The full listing, word for word and free of images, is the expected result.

Start of Data in this exercise

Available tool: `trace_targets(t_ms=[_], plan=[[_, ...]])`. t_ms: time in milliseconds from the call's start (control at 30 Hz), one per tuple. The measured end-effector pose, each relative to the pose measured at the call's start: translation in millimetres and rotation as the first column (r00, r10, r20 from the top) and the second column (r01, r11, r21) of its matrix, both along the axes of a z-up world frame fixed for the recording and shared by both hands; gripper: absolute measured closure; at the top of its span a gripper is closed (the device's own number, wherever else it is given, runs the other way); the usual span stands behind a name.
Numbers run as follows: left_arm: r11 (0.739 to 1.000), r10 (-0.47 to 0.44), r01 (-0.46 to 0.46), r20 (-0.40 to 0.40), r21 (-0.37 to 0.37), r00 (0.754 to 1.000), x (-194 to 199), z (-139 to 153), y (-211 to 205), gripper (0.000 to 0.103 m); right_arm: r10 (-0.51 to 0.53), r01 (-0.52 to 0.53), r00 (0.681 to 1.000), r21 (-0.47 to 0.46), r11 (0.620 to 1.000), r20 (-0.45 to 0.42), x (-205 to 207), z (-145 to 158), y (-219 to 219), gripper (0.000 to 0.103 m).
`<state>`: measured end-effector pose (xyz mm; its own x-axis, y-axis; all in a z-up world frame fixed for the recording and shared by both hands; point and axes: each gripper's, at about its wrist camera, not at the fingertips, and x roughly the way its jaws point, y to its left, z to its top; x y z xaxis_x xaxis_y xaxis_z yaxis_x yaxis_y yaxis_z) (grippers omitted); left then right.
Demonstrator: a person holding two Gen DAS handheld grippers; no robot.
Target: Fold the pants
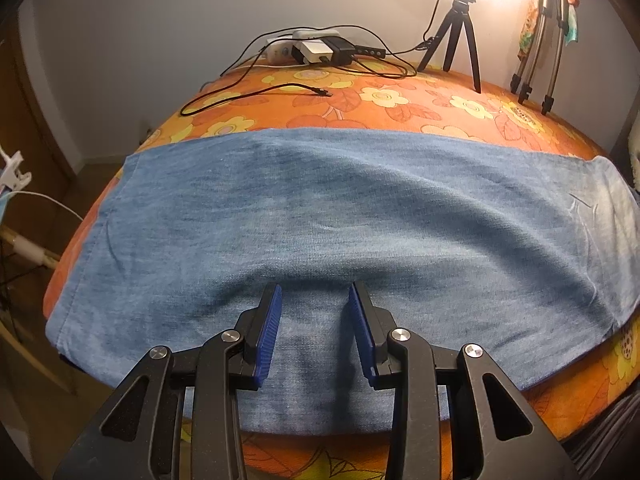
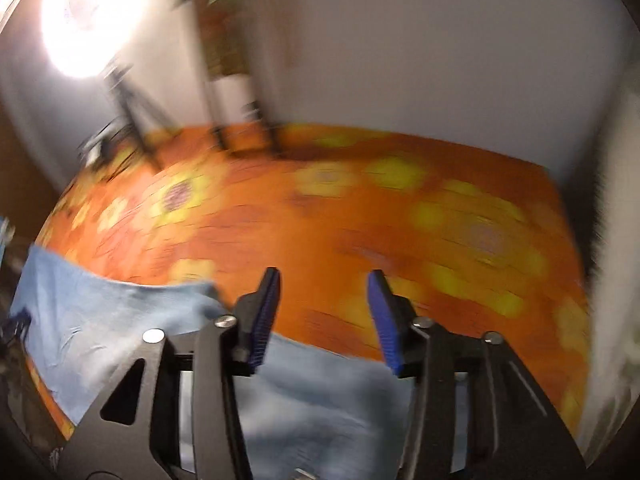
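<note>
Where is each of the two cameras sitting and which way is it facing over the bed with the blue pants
Left wrist: on the left gripper, looking forward and down over the blue pants on the orange floral cover, toward the black tripod; its own open fingers show.
Right wrist: on the right gripper, blurred, facing the pants' end and bare cover; its open fingers show.
Shared: pants, cover, tripod, white wall.
</note>
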<state>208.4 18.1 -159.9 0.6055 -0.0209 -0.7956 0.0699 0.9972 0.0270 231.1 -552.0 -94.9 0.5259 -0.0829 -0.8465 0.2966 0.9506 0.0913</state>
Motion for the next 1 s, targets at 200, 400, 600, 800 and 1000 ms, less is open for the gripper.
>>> trace_targets(t_ms=[200, 400, 600, 800, 1000], plan=[[1.0, -0.001, 0.001, -0.003, 0.019, 1.0, 1, 0, -3, 0.069, -0.198, 0.2, 0.98, 0.082, 0.976, -0.023, -58, -16, -85, 0.027], [0.999, 0.003, -0.002, -0.013, 0.049, 1.0, 2, 1, -7, 0.069, -0.181, 0.189, 0.982, 0.203, 0.961, -0.059, -65, -58, -108, 0.026], [0.997, 0.007, -0.005, -0.021, 0.073, 1.0, 3, 1, -10, 0.069, -0.147, 0.151, 0.988, 0.208, 0.966, -0.035, -66, -80, -93, 0.024], [0.997, 0.02, -0.019, -0.018, 0.068, 1.0, 4, 1, -10, 0.069, -0.116, 0.112, 0.993, 0.268, 0.957, -0.001, -71, -79, -88, 0.054], [0.997, 0.019, -0.018, -0.018, 0.073, 1.0, 4, 1, -11, 0.069, -0.124, 0.119, 0.992, 0.185, 0.975, 0.014, -76, -61, -61, 0.084]])
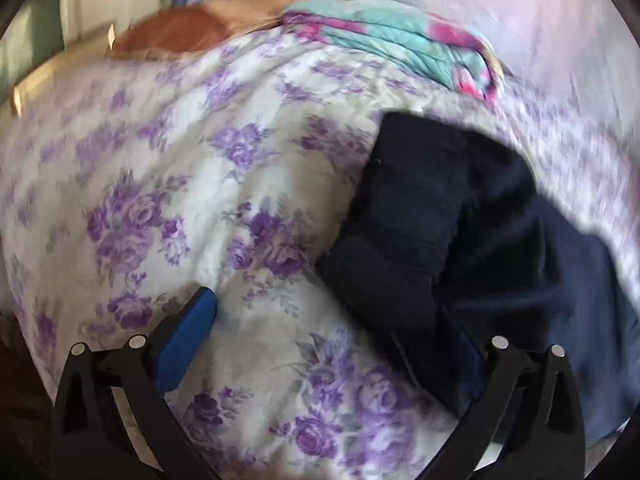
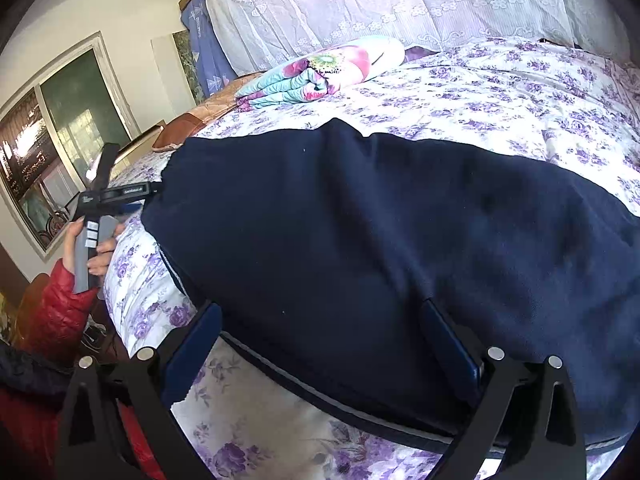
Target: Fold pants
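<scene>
Dark navy pants (image 2: 360, 232) lie spread on a bed with a purple-flowered cover (image 2: 500, 92). In the left wrist view the pants (image 1: 440, 232) are bunched at the right. My left gripper (image 1: 332, 320) is open; its left finger is over the cover and its right finger is partly hidden against the pants' edge. It also shows at the left of the right wrist view (image 2: 120, 196), held by a hand at the pants' far end. My right gripper (image 2: 320, 328) is open above the near hem, with pants fabric between its wide-apart fingers.
A folded turquoise-and-pink quilt (image 2: 312, 76) lies at the bed's far side, also in the left wrist view (image 1: 400, 40). An orange pillow (image 1: 180, 32) is beside it. A lace curtain (image 2: 380, 0) hangs behind. A window (image 2: 52, 140) is at left.
</scene>
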A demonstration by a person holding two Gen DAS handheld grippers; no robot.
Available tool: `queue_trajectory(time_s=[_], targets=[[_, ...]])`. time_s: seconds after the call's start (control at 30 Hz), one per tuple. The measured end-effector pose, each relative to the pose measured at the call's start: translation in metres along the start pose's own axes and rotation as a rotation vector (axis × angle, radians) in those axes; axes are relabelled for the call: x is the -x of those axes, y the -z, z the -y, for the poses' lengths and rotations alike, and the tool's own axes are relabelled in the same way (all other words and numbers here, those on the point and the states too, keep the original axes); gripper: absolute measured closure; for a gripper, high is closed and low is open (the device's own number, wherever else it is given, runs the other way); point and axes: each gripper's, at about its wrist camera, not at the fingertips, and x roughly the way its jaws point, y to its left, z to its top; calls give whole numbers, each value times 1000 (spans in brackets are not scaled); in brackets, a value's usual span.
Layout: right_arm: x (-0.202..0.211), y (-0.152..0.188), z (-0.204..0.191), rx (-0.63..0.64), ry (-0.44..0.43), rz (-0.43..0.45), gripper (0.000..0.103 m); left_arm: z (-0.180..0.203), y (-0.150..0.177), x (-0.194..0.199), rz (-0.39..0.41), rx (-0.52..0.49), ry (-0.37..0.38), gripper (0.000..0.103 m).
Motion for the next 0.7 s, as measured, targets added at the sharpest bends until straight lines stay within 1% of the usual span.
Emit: queue_trajectory(time_s=[0.03,0.07,0.13,0.2,0.23,0.27,0.3,0.33,0.37,0.4,0.43,0.47,0.5,0.53,0.57,0.6,0.63,0.7], targets=[[1,0,1,-5,-5,4,3,-1,-1,6,13,21,2,4],[3,0,2,-11,-8,10,3,1,0,16,47,37,-5,4],[17,2,6,-60,24,55,3,14,7,39,121,18,1,5],[39,7,14,-121,21,90,3,37,14,68,202,-46,59,5],[57,12,21,-164,21,114,3,47,18,79,231,-74,80,5],[70,16,28,-197,28,129,3,65,22,92,263,-120,109,5],[89,23,38,-247,50,141,3,77,26,97,278,-150,130,5],[105,30,48,-297,83,148,3,97,31,105,289,-199,166,5],[125,40,62,-369,135,156,3,118,36,108,286,-250,208,5],[135,47,73,-422,163,160,3,131,41,109,276,-280,235,5],[150,60,88,-511,192,172,3,153,50,107,249,-332,279,5],[158,69,98,-579,206,185,3,169,59,106,228,-368,306,5],[169,85,116,-710,184,233,4,186,69,104,206,-404,336,5],[173,93,126,-782,141,277,4,209,83,99,177,-460,372,5],[176,99,135,-848,99,322,4,224,92,94,160,-497,379,5],[178,99,140,-892,91,349,4,234,103,92,151,-525,374,5],[177,96,144,-915,101,360,4,249,116,88,153,-568,352,5],[173,100,152,-966,97,391,4,263,135,78,162,-628,285,5]])
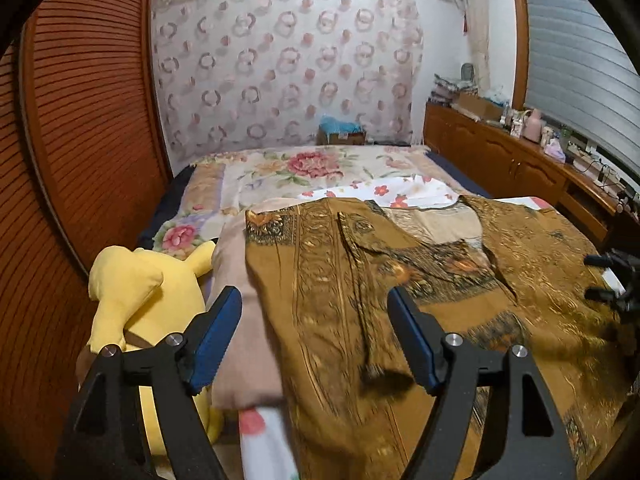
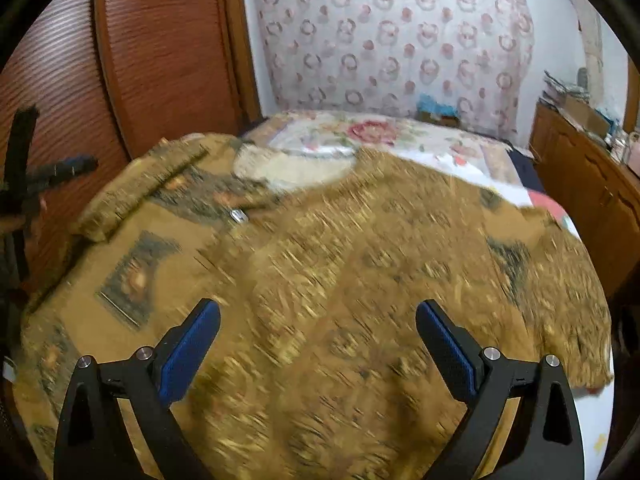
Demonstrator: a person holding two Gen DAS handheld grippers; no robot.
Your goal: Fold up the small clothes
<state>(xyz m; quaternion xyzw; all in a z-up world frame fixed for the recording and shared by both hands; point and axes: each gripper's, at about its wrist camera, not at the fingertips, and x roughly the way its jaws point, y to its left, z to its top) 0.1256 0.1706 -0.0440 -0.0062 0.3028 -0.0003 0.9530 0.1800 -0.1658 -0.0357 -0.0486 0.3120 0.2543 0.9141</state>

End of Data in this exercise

_Task answer_:
Available tool: `trace_targets(t_ms=[_], plan=[[_, ...]])`. t_ms: time in milliseconds from the call's start (control at 30 Hz), one per tuple. The measured end-effector pose, each relative to the pose measured at the call's start: translation in millimetres and rotation as the first column (r00, r10, r20 from the top) and the second column (r01, r11, r21) of its matrix, both along the axes of a z-up world frame fixed for the recording and shared by both hands; gripper: absolute measured closure; at the top of its span a gripper is closed (the device's own number, wherever else it is given, runs the other way); the usual span stands behind a name.
Numbers run as follows: left_arm: r11 (0.739 to 1.000), r10 (-0.47 to 0.44), r01 (-0.46 to 0.46), r20 (-0.40 to 0.40), r21 (-0.37 to 0.37), r00 (0.754 to 1.000), x (-194 to 199), z (-139 to 153), y (-211 to 205), gripper (0.000 to 0.103 m); right_arm: r10 (-0.51 to 0.53), r01 (-0.52 to 0.53), r00 (0.681 to 1.000), r21 (-0.47 to 0.46), r11 (0.620 to 1.000), r20 (-0.45 to 0.42), x (-205 to 207), z (-145 to 158), y (-219 to 219), gripper (0.000 to 0.103 m).
`<state>`: measured end-effector pose (xyz mm; its own x-axis, y-axis; all in a z-up world frame fixed for the recording and shared by both hands; point and axes: each gripper's, at about its wrist camera, not at the fingertips, and x roughly the way its jaws point, y to its left, z to its top; x y z xaxis_x xaxis_y xaxis_z yaxis_x yaxis_y yaxis_z) (grippers omitted); left then right.
Demonstrator: a person holding two Gen DAS handheld grippers; no robot.
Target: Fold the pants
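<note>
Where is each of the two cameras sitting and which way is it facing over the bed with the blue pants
Left wrist: on the left gripper, looking forward and down over the blue pants on the orange floral cover, toward the black tripod; its own open fingers show.
Right wrist: on the right gripper, blurred, facing the pants' end and bare cover; its open fingers show.
Shared: pants, cover, tripod, white wall.
</note>
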<state>208.4 18.1 -159.9 0.6055 -0.0209 -0.7956 0.0699 0.9972 0.0270 231.1 -552.0 -94.9 0.5259 -0.0829 -0.8465 0.2966 0.9506 0.0913</state>
Motion for the next 1 s, targets at 200, 400, 600, 800 and 1000 ms, less is open for the gripper.
>>> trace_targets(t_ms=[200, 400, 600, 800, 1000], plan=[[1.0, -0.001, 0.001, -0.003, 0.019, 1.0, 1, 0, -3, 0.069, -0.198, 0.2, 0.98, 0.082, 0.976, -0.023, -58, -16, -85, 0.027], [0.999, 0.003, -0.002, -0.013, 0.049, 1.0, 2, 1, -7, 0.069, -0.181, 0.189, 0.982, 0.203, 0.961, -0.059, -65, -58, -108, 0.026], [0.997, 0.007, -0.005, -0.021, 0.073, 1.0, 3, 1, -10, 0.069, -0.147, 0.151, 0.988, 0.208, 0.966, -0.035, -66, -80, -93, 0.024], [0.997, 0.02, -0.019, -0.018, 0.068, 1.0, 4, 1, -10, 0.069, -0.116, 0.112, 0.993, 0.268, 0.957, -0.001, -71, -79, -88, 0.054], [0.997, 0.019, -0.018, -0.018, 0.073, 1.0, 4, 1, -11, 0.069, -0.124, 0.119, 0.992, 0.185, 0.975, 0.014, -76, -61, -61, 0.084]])
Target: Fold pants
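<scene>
Dark navy pants (image 2: 360, 232) lie spread on a bed with a purple-flowered cover (image 2: 500, 92). In the left wrist view the pants (image 1: 440, 232) are bunched at the right. My left gripper (image 1: 332, 320) is open; its left finger is over the cover and its right finger is partly hidden against the pants' edge. It also shows at the left of the right wrist view (image 2: 120, 196), held by a hand at the pants' far end. My right gripper (image 2: 320, 328) is open above the near hem, with pants fabric between its wide-apart fingers.
A folded turquoise-and-pink quilt (image 2: 312, 76) lies at the bed's far side, also in the left wrist view (image 1: 400, 40). An orange pillow (image 1: 180, 32) is beside it. A lace curtain (image 2: 380, 0) hangs behind. A window (image 2: 52, 140) is at left.
</scene>
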A demonstration by a person holding two Gen DAS handheld grippers; no robot.
Available tool: `queue_trajectory(time_s=[_], targets=[[_, ...]])`. time_s: seconds after the call's start (control at 30 Hz), one per tuple. The measured end-effector pose, each relative to the pose measured at the call's start: translation in metres along the start pose's own axes and rotation as a rotation vector (axis × angle, radians) in those axes; axes are relabelled for the call: x is the -x of those axes, y the -z, z the -y, for the poses' lengths and rotations alike, and the tool's own axes are relabelled in the same way (all other words and numbers here, those on the point and the states too, keep the original axes); gripper: absolute measured closure; for a gripper, high is closed and low is open (the device's own number, wherever else it is given, runs the other way); point and axes: each gripper's, at about its wrist camera, not at the fingertips, and x roughly the way its jaws point, y to its left, z to its top; calls give whole numbers, each value times 1000 (spans in brackets are not scaled); in brackets, a value's usual span.
Layout: right_arm: x (-0.202..0.211), y (-0.152..0.188), z (-0.204..0.191), rx (-0.63..0.64), ry (-0.44..0.43), rz (-0.43..0.45), gripper (0.000..0.103 m); left_arm: z (-0.180..0.203), y (-0.150..0.177), x (-0.194..0.199), rz (-0.39..0.41), rx (-0.52..0.49), ry (-0.37..0.38), gripper (0.000..0.103 m).
Motion for the next 0.7 s, as measured, targets added at the sharpest bends until straight lines stay within 1% of the usual span.
Emit: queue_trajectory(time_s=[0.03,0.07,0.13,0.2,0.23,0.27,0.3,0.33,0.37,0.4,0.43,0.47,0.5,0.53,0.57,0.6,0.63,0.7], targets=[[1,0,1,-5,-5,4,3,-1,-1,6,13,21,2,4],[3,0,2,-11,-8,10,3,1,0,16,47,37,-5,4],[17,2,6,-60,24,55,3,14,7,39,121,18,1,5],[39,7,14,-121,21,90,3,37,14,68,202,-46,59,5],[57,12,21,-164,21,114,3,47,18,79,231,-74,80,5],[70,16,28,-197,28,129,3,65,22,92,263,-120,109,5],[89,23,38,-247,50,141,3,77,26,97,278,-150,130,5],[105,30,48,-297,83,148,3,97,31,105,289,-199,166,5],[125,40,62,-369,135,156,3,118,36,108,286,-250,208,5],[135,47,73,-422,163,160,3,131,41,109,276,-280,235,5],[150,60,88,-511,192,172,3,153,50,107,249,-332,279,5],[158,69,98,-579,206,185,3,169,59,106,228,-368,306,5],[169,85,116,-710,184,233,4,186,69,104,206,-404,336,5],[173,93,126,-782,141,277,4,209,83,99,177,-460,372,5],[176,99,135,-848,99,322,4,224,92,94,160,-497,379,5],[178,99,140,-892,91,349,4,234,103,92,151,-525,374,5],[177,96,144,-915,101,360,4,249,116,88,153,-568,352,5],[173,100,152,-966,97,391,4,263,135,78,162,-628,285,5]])
Demonstrator: a person holding two Gen DAS handheld grippers; no robot.
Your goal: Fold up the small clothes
<state>(xyz m; quaternion xyzw; all in a z-up world frame fixed for the recording and shared by both hands; point and axes: each gripper's, at about its wrist camera, not at the fingertips, and x roughly the way its jaws point, y to its left, z to its top) 0.1256 0.1706 -0.0440 -0.0062 0.3028 -0.0003 0.9530 0.1800 -0.1658 -0.0357 -0.0486 0.3120 0.2543 0.9141</state>

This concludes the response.